[What you should do] Would you return the data below exactly as it stands, with every picture left out?

%%

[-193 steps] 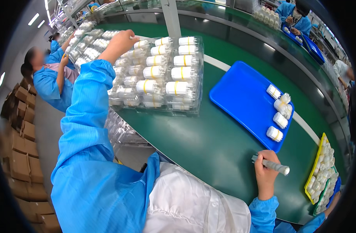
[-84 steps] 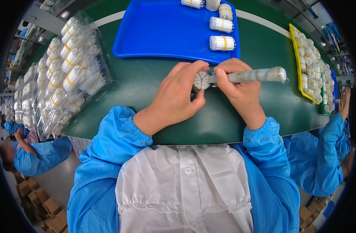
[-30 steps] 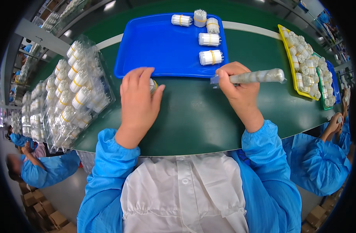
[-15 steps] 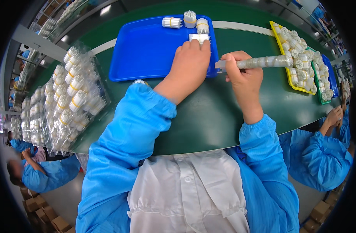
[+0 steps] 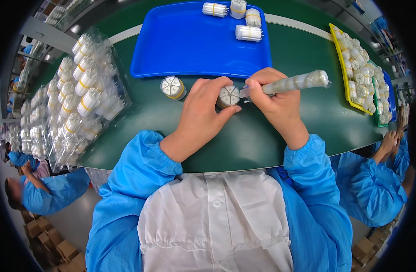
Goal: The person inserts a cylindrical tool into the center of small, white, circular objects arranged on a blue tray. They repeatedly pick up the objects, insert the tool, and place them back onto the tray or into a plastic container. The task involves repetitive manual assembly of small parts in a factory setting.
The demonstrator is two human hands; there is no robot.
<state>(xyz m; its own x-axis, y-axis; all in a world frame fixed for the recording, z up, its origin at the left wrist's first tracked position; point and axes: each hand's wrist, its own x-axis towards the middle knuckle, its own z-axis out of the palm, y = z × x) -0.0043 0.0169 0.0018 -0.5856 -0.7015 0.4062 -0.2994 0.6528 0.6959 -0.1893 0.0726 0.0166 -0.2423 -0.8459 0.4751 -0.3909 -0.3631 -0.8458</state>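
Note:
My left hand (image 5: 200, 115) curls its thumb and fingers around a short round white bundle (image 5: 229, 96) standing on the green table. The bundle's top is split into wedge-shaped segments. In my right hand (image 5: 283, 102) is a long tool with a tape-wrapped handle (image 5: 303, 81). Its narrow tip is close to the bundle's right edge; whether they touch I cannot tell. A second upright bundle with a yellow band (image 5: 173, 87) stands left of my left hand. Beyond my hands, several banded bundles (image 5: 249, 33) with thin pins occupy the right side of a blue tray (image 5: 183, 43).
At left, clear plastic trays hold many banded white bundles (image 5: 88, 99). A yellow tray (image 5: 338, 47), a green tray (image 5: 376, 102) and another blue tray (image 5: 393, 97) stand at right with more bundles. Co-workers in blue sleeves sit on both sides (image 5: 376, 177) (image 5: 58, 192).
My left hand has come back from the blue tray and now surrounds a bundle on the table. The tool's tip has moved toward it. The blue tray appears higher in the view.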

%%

[Answer to this task]
[-193 steps] 
[-84 steps] 
[-30 steps] 
[-15 steps] 
[+0 steps] 
Goal: The person inserts a cylindrical tool into the center of small, white, circular objects arranged on a blue tray. They repeatedly pick up the objects, insert the tool, and place them back onto the tray or into a plastic container. The task involves repetitive manual assembly of small parts in a factory setting.
The demonstrator is two human hands; there is no robot.
<state>(xyz m; its own x-axis, y-axis; all in a world frame fixed for the recording, z up, its origin at the left wrist's first tracked position; point and axes: each hand's wrist, its own x-axis towards the middle knuckle, its own z-axis out of the palm, y = z × x) -0.0043 0.0169 0.0018 -0.5856 -0.7015 0.4062 -0.2994 0.6528 0.6959 -0.1893 0.0726 0.0166 -0.2423 -0.8459 0.4751 -0.3909 -0.3631 -0.8458</state>
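Note:
My left hand (image 5: 200, 115) curls its thumb and fingers around a short round white bundle (image 5: 229, 96) standing on the green table. The bundle's top is split into wedge-shaped segments. In my right hand (image 5: 283, 102) is a long tool with a tape-wrapped handle (image 5: 303, 81). Its narrow tip is close to the bundle's right edge; whether they touch I cannot tell. A second upright bundle with a yellow band (image 5: 173, 87) stands left of my left hand. Beyond my hands, several banded bundles (image 5: 249, 33) with thin pins occupy the right side of a blue tray (image 5: 183, 43).
At left, clear plastic trays hold many banded white bundles (image 5: 88, 99). A yellow tray (image 5: 338, 47), a green tray (image 5: 376, 102) and another blue tray (image 5: 393, 97) stand at right with more bundles. Co-workers in blue sleeves sit on both sides (image 5: 376, 177) (image 5: 58, 192).
My left hand has come back from the blue tray and now surrounds a bundle on the table. The tool's tip has moved toward it. The blue tray appears higher in the view.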

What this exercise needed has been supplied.